• Las sociedades no podrán inscribir en el Registro Mercantil ningún documento referido a la sociedad mientras persista el incumplimiento. Como excepción a esta regla podrán inscribir:
    • el cese del administrador,
    • una revocación de poderes,
    • la disolución de la sociedad y
    • el nombramiento de liquidadores.

Esto conlleva la imposibilidad de nombrar administradores ni otorgar poderes hasta que no estén depositadas las cuentas.

  • El cierre del Registro Mercantil imposibilitará a terceros conocer la situación financiera de la sociedad.

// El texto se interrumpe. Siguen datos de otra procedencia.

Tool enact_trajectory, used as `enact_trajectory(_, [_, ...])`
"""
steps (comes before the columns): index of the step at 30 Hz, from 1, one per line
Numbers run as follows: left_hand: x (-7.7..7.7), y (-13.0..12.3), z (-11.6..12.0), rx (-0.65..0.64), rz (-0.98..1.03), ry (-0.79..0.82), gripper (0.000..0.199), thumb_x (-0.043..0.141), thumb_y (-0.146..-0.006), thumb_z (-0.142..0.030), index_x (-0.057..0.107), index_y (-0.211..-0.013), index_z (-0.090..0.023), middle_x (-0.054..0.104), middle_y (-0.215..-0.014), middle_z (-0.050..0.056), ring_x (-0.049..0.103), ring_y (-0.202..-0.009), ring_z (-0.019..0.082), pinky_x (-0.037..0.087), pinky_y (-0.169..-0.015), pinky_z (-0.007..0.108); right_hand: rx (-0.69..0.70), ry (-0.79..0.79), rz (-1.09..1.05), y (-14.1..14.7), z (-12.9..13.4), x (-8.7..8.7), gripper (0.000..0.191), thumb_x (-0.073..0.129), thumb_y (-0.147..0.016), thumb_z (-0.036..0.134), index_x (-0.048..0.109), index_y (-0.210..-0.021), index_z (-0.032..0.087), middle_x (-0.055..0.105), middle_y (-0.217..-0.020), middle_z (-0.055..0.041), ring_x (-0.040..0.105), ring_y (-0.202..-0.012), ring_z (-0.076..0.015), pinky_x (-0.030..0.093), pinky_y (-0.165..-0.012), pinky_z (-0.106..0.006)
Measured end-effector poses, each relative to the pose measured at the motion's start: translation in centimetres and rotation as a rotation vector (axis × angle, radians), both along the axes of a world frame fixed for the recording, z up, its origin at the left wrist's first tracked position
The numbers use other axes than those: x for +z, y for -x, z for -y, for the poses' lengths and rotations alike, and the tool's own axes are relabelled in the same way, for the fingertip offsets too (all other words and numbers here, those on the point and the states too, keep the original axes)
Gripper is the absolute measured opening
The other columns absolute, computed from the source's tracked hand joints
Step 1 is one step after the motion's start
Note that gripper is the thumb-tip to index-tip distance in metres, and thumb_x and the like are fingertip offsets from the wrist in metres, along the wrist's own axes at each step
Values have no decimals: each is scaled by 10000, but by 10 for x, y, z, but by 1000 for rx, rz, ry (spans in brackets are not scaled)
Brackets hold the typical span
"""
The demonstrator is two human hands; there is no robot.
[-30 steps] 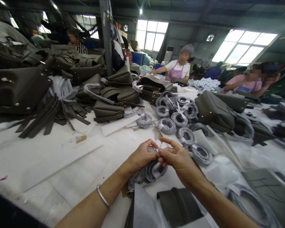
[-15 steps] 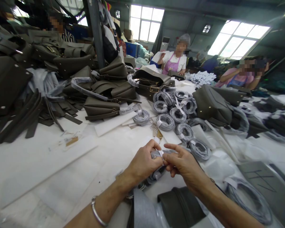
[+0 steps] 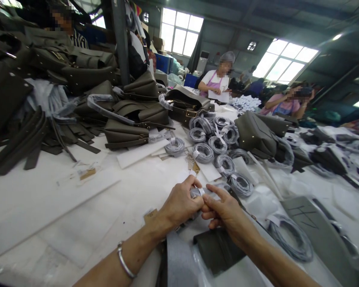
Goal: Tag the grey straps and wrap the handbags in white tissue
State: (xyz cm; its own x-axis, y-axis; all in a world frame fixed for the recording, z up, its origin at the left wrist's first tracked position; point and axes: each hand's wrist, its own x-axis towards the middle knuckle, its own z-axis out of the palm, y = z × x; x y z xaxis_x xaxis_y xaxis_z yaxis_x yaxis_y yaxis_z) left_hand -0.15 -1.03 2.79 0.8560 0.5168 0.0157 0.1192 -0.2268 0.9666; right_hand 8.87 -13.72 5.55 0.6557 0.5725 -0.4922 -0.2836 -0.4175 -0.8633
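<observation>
At the near middle of the table, my left hand (image 3: 179, 202) is closed around a coiled strap in grey plastic wrap (image 3: 195, 193), mostly hidden by the fingers. A white paper band (image 3: 201, 191) crosses the coil. My right hand (image 3: 229, 213) pinches at this band, thumb and index fingertips meeting beside the left thumb, the other fingers loosely bent. Below the hands lie a dark olive bag piece (image 3: 217, 249) and a grey panel (image 3: 179, 259). A brown tag (image 3: 150, 215) shows beside the left wrist.
Several banded strap coils (image 3: 203, 152) lie beyond my hands. Dark bags (image 3: 131, 133) and loose straps (image 3: 32, 135) are heaped at left. A larger coil (image 3: 291, 237) and a marked grey board (image 3: 309, 223) lie at right. A person in a pink apron (image 3: 214, 84) works across the table.
The view has shifted slightly to the right. Both hands stay together at the banded coil, with little finger movement. The person across has lowered their hands to a white sheet.
</observation>
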Motion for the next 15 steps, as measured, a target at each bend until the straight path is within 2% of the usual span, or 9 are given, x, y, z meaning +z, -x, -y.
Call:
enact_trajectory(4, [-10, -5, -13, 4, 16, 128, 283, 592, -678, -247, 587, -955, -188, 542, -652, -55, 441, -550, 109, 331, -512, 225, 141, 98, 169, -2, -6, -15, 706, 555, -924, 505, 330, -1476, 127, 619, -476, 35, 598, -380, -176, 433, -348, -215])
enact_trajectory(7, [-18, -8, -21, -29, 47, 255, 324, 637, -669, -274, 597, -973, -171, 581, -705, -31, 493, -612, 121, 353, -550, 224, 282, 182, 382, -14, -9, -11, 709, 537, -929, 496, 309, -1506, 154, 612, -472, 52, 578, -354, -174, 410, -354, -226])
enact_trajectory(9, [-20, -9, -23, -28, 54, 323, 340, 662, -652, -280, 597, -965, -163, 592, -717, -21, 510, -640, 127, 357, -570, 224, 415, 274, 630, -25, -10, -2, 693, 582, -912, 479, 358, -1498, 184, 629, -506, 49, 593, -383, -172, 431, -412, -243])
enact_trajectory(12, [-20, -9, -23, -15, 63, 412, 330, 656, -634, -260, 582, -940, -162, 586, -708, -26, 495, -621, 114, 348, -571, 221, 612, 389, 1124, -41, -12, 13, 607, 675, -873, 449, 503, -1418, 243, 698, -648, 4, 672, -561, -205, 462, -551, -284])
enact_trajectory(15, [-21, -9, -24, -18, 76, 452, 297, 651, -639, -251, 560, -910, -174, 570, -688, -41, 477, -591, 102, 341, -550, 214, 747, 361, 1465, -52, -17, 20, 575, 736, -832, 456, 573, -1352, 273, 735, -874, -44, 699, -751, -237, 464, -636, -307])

Ello provocará que se presuma que existen complicaciones económicas o de gestión de la sociedad.
  • La imposición de una sanción que puede ascender de 1.200 a 60.000 euros en función del volumen de facturación de la sociedad. Aunque la sanción puede elevarse a 300.000 euros por cada año de retraso en el cumplimiento.

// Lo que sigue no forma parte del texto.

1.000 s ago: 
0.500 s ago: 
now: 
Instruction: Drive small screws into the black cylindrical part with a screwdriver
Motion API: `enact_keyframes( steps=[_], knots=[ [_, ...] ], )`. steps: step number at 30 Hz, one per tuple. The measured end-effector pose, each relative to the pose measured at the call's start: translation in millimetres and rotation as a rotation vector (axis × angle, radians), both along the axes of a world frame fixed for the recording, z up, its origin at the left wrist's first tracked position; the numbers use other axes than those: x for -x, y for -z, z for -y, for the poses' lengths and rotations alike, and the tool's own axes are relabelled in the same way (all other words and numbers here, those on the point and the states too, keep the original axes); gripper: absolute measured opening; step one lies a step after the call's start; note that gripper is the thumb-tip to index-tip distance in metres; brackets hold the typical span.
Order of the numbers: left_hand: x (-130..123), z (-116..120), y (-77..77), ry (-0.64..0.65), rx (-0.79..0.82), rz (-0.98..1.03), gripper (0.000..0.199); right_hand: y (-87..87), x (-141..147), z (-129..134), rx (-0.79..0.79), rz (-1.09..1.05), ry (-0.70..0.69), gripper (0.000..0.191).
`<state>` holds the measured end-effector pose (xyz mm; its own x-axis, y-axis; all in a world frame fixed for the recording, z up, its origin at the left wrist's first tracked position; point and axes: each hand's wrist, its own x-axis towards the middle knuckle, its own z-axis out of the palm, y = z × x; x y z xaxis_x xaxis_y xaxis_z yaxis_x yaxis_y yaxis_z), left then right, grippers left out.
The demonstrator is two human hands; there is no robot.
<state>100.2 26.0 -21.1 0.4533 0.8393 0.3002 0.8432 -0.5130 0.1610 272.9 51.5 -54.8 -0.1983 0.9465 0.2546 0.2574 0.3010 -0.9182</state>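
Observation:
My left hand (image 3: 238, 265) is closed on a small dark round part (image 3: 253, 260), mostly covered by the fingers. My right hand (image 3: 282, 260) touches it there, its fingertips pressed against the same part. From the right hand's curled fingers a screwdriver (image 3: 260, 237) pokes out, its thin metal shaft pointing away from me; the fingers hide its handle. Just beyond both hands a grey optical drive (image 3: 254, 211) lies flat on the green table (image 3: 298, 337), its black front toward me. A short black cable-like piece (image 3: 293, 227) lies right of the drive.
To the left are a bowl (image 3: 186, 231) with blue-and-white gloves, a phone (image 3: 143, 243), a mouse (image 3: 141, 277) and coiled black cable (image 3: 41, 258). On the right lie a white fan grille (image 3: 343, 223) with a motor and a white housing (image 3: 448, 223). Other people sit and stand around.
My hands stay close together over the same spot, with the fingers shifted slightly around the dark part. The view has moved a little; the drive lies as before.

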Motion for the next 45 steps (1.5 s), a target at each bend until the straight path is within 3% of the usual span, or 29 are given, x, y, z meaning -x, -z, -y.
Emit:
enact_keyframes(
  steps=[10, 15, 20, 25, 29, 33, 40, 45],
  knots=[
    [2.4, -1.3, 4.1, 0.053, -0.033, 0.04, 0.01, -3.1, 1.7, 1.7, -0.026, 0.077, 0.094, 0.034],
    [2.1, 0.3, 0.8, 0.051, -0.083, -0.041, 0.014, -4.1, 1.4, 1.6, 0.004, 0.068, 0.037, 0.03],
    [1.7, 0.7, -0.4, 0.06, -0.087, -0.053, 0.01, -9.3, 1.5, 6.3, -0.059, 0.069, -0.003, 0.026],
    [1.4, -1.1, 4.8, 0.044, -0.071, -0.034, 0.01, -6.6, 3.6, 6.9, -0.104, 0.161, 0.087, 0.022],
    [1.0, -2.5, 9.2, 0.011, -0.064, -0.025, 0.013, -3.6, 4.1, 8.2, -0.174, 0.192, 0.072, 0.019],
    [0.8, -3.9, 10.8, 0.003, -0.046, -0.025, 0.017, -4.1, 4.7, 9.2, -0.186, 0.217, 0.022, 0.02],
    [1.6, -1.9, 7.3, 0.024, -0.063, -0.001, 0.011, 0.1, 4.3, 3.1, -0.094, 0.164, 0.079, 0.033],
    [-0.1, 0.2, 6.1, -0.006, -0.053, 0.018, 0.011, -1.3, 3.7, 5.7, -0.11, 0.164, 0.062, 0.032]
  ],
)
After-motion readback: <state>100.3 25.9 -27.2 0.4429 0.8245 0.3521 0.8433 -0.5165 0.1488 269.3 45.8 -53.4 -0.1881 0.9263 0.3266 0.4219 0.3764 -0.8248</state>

  • La responsabilidad del administrador, ya que este deberá responder frente a la sociedad, los socios y los acreedores Su responsabilidad será por los daños y perjuicios que cause consecuencia de no haber cumplido los deberes inherentes de su cargo, entre los que están el depósito de cuentas en el Registro Mercantil.
  • En caso de que la sociedad se encuentre en una situación de insolvencia, también responderá por deudas del administrador. No depositar las cuentas anuales se considera como un supuesto de concurso de acreedores culpable.
  • Cuandose compruebe que existe una causa legal para que la sociedad se disuelva y los administradores no actúen diligentemente en el plazo de dos meses, tendrán que responder solidariamente con su propio patrimonio por las deudas de la sociedad, es decir que se perderá la responsabilidad limitada.